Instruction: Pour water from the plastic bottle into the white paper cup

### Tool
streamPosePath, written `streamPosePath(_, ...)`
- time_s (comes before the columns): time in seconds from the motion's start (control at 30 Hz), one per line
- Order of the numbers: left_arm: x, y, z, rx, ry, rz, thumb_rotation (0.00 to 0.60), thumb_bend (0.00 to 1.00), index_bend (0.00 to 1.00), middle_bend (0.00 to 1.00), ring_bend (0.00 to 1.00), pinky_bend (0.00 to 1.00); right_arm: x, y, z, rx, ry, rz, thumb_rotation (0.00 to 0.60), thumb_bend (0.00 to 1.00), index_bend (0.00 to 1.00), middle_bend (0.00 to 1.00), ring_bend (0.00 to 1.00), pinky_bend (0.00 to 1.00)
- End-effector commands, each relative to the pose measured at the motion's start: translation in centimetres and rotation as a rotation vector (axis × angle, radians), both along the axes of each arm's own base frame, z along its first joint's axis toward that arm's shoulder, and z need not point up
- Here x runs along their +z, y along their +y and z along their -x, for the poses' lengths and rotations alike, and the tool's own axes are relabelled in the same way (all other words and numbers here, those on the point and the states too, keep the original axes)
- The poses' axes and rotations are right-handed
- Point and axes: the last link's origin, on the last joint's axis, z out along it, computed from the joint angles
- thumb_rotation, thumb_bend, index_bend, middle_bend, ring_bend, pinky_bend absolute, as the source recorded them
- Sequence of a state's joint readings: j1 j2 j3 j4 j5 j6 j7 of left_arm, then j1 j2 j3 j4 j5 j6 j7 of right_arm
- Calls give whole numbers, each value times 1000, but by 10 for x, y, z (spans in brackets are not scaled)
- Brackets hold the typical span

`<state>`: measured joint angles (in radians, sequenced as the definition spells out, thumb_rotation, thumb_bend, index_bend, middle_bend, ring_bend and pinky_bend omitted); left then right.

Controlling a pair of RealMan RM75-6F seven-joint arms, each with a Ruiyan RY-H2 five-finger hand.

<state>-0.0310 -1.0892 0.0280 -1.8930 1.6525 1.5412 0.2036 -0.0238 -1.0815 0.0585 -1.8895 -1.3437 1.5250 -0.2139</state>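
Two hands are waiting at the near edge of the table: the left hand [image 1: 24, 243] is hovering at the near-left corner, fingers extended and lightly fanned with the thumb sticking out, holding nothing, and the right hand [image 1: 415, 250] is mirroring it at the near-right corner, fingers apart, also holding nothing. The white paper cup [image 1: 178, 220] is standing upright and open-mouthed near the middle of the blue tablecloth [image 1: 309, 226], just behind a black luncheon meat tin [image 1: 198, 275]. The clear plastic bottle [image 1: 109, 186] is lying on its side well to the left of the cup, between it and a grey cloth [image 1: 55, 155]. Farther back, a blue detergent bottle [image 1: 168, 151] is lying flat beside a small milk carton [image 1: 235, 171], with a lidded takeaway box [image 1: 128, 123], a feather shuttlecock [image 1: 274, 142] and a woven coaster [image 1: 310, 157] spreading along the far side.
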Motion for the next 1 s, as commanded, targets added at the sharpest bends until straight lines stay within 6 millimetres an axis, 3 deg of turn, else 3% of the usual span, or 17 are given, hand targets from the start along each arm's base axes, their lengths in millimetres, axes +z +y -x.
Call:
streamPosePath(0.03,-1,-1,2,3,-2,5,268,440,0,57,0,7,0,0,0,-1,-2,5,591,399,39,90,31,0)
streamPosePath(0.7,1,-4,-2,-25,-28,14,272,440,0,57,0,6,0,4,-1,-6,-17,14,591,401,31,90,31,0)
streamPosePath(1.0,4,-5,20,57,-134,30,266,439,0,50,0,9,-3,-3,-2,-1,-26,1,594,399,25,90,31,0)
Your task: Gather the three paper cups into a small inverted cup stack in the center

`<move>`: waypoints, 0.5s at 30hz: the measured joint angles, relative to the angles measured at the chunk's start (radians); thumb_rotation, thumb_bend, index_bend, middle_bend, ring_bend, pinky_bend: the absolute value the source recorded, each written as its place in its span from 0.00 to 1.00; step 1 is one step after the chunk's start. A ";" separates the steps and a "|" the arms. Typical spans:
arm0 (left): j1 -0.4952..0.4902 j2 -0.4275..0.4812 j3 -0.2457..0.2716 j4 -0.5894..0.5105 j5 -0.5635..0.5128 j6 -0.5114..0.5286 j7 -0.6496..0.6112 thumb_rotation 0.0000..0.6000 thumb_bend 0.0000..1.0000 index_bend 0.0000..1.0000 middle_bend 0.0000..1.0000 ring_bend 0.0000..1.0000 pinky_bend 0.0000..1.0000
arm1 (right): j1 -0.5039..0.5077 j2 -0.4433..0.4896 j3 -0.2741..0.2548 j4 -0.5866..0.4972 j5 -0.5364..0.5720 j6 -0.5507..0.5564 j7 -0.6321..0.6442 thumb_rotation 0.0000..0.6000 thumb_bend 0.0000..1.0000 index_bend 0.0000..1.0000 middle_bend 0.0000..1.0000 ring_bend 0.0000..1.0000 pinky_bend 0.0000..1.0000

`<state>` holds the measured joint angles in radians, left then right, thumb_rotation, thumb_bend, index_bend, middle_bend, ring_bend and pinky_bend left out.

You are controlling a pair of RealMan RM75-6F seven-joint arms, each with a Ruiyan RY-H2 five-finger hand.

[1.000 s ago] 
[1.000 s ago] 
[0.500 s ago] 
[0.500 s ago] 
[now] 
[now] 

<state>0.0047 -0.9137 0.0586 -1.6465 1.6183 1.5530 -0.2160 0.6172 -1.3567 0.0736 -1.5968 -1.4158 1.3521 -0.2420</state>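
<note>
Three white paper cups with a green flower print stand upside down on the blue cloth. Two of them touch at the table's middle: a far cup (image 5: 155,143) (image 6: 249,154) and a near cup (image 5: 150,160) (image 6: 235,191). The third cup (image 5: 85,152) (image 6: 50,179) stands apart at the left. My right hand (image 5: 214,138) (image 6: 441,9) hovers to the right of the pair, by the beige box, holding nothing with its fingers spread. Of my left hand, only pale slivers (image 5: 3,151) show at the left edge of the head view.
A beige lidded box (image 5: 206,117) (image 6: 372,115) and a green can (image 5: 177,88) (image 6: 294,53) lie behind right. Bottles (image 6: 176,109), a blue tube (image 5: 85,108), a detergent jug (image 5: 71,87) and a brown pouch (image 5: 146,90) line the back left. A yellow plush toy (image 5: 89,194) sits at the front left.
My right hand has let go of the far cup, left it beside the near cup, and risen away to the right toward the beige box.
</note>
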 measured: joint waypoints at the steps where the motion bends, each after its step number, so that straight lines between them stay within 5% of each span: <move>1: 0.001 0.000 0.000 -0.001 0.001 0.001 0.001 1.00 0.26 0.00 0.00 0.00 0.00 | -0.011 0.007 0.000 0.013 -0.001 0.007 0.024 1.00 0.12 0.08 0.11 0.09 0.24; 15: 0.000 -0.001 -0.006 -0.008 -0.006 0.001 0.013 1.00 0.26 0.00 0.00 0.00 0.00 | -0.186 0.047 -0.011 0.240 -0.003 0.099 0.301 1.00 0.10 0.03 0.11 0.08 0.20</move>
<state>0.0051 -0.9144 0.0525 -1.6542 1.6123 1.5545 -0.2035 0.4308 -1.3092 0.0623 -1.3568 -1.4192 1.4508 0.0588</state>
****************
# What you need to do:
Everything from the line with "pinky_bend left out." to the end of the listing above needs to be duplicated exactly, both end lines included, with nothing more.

# Response below:
`<state>` holds the measured joint angles in radians, left then right, thumb_rotation, thumb_bend, index_bend, middle_bend, ring_bend and pinky_bend left out.

You are controlling a pair of RealMan RM75-6F seven-joint arms, each with a Ruiyan RY-H2 five-finger hand.

[1.000 s ago] 
[1.000 s ago] 
[0.500 s ago] 
[0.500 s ago] 
[now] 
[now] 

<state>0.0047 -0.9137 0.0586 -1.6465 1.6183 1.5530 -0.2160 0.6172 -1.3567 0.0736 -1.5968 -1.4158 1.3521 -0.2420</state>
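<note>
Three white paper cups with a green flower print stand upside down on the blue cloth. Two of them touch at the table's middle: a far cup (image 5: 155,143) (image 6: 249,154) and a near cup (image 5: 150,160) (image 6: 235,191). The third cup (image 5: 85,152) (image 6: 50,179) stands apart at the left. My right hand (image 5: 214,138) (image 6: 441,9) hovers to the right of the pair, by the beige box, holding nothing with its fingers spread. Of my left hand, only pale slivers (image 5: 3,151) show at the left edge of the head view.
A beige lidded box (image 5: 206,117) (image 6: 372,115) and a green can (image 5: 177,88) (image 6: 294,53) lie behind right. Bottles (image 6: 176,109), a blue tube (image 5: 85,108), a detergent jug (image 5: 71,87) and a brown pouch (image 5: 146,90) line the back left. A yellow plush toy (image 5: 89,194) sits at the front left.
My right hand has let go of the far cup, left it beside the near cup, and risen away to the right toward the beige box.
</note>
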 measured: joint waypoints at the steps where the motion bends, each after its step number, so that straight lines between them stay within 5% of each span: <move>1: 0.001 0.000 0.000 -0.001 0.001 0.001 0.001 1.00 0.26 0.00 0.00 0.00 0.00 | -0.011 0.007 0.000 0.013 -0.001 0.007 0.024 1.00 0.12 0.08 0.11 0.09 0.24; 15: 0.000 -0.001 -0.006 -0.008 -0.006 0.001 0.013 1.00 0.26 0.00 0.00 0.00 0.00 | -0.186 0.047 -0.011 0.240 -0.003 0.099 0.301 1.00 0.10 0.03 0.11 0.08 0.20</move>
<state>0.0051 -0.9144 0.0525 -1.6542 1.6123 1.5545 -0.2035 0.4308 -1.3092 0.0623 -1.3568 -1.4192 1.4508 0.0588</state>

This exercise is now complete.